Dylan Buell/Getty Images

Corey Seager is on fire right now, and is putting potentially one of the best rookie seasons in Dodgers history. He will likely be named a National League All-Star later on Tuesday, but his season has been so much better than that.

He leads the team in runs scored (57), hits (100), doubles (20), triples (three), home runs (17), RBI (41, tied), total bases (177), batting average (.305), on-base percentage (.363), slugging percentage (.540), and OPS (.903). Seager, even on a team with Adrian Gonzalez, has become the everyday guy, also leading the team in games (84), starts (78), plate appearances (361) and defensive innings (708).

He had unreal expectations entering the season as the consensus top prospect in baseball, but he has handled it all with an uncommon ease.

Seager struggled a little bit in April, and entering May 7 was hitting only .243/.317/.383. In 56 games since, he's hitting .335/.386/.615, and the Dodgers are 34-22 during that span.

Perhaps what is most surprising is the power surge. We knew he would hit doubles, but after averaging 18 home runs the last three years in the minors, topping out at 20, he already has 17 home runs this season.

If you said before the season that Seager would hit 17 home runs for the entire 2016 season, I would have taken that in a heartbeat.

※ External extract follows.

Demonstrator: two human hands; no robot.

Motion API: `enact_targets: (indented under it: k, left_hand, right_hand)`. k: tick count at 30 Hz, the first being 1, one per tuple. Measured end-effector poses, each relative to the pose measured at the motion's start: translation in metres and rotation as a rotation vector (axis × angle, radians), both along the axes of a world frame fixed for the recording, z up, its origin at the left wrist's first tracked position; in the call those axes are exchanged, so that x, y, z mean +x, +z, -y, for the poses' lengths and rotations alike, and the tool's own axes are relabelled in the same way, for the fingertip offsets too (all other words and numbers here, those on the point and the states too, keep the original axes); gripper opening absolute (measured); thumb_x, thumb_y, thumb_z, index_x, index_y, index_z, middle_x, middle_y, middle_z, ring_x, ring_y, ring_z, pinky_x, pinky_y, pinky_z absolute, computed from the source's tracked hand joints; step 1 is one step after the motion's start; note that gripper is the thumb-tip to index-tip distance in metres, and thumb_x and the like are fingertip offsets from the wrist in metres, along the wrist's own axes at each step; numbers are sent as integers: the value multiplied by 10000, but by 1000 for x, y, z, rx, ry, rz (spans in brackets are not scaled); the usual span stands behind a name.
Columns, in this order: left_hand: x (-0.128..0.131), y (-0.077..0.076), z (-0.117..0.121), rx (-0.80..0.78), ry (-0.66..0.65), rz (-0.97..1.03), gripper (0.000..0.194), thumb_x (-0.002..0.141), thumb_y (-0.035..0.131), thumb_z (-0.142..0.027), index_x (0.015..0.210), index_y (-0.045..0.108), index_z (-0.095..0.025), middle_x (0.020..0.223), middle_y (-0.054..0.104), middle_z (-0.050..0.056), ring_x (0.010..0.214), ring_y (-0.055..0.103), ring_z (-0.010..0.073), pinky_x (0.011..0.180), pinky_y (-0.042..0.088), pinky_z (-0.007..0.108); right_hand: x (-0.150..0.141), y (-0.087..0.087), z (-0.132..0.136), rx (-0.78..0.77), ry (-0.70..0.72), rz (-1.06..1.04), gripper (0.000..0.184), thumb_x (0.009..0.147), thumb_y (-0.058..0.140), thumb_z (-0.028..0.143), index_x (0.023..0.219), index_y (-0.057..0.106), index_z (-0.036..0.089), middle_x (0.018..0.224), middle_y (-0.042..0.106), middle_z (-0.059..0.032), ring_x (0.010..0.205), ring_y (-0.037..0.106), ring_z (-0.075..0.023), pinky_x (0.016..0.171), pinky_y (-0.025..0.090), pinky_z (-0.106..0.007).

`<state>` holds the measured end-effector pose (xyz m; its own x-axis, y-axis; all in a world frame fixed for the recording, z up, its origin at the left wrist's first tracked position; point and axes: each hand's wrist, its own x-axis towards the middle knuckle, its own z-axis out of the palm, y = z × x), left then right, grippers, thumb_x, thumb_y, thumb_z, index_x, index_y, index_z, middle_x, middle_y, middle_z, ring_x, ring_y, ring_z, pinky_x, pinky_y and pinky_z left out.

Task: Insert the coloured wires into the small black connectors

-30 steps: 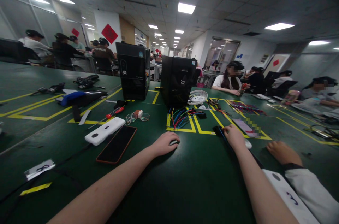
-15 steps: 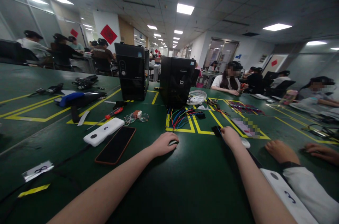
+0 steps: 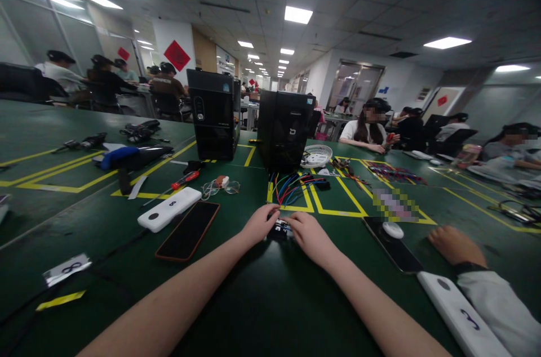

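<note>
My left hand (image 3: pixel 261 223) and my right hand (image 3: pixel 311 236) meet at the middle of the table. Between them is a small black item with white parts (image 3: pixel 280 228), too small to name. Fingers of both hands are closed on its sides, and partly cover it. Just beyond the hands lies a fanned bundle of red, blue, green and black wires (image 3: pixel 291 191), inside a yellow taped box.
Two black computer towers (image 3: pixel 213 115) stand behind the wires, beside a white basket (image 3: pixel 316 155). Left are a phone (image 3: pixel 188 231), a white power bank (image 3: pixel 169 209), a red screwdriver (image 3: pixel 185 180) and glasses (image 3: pixel 230 187). A co-worker's hand (image 3: pixel 457 245) rests at right near another phone (image 3: pixel 391 244).
My right hand has come left from beside the right phone, bringing a dark item to my left hand. The view has shifted slightly. A second co-worker hand at far right is gone from view.
</note>
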<state>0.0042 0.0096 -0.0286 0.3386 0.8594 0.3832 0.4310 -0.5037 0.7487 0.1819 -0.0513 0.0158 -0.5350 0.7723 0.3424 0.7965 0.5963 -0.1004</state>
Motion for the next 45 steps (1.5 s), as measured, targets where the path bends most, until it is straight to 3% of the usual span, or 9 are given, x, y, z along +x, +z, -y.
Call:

His 40 extra-base hits are just two behind the LA Dodgers record through 85 team games, set by Eric Karros (1999) and Shawn Green (2002) in a higher offensive era. Seager is on pace for 76 extra-base hits, something accomplished only 13 times in Dodgers history, five since moving to Los Angeles.

Seager isn't just getting talked about as a National League Rookie of the Year candidate, which would be the first for the Dodgers in 20 years. Seager is a legitimate MVP candidate, too.

He is second among NL position players in FanGraphs WAR (3.9), fourth including pitchers. Seager is fourth among NL position players in Baseball-Reference WAR (3.5), tied for fifth including pitchers. Seager was ranked sixth in the hypothetical midseason NL MVP ballot of Jeff Passan at Yahoo Sports.

Seager carries a 17-game hitting streak into Tuesday night's game against the Orioles, hitting .414/.461/.671 with eight doubles, two triples, two home runs and nine multi-hit games during that span.

It's the longest streak in the National League this season, and the third-longest by an LA Dodgers rookie, in the latter trailing only Tommy Davis (20 games in 1960) and Bill Sudakis (18 games in 1969). Seager's streak is the longest by any Dodger since Hanley Ramirez had a 19-game hit streak in 2013.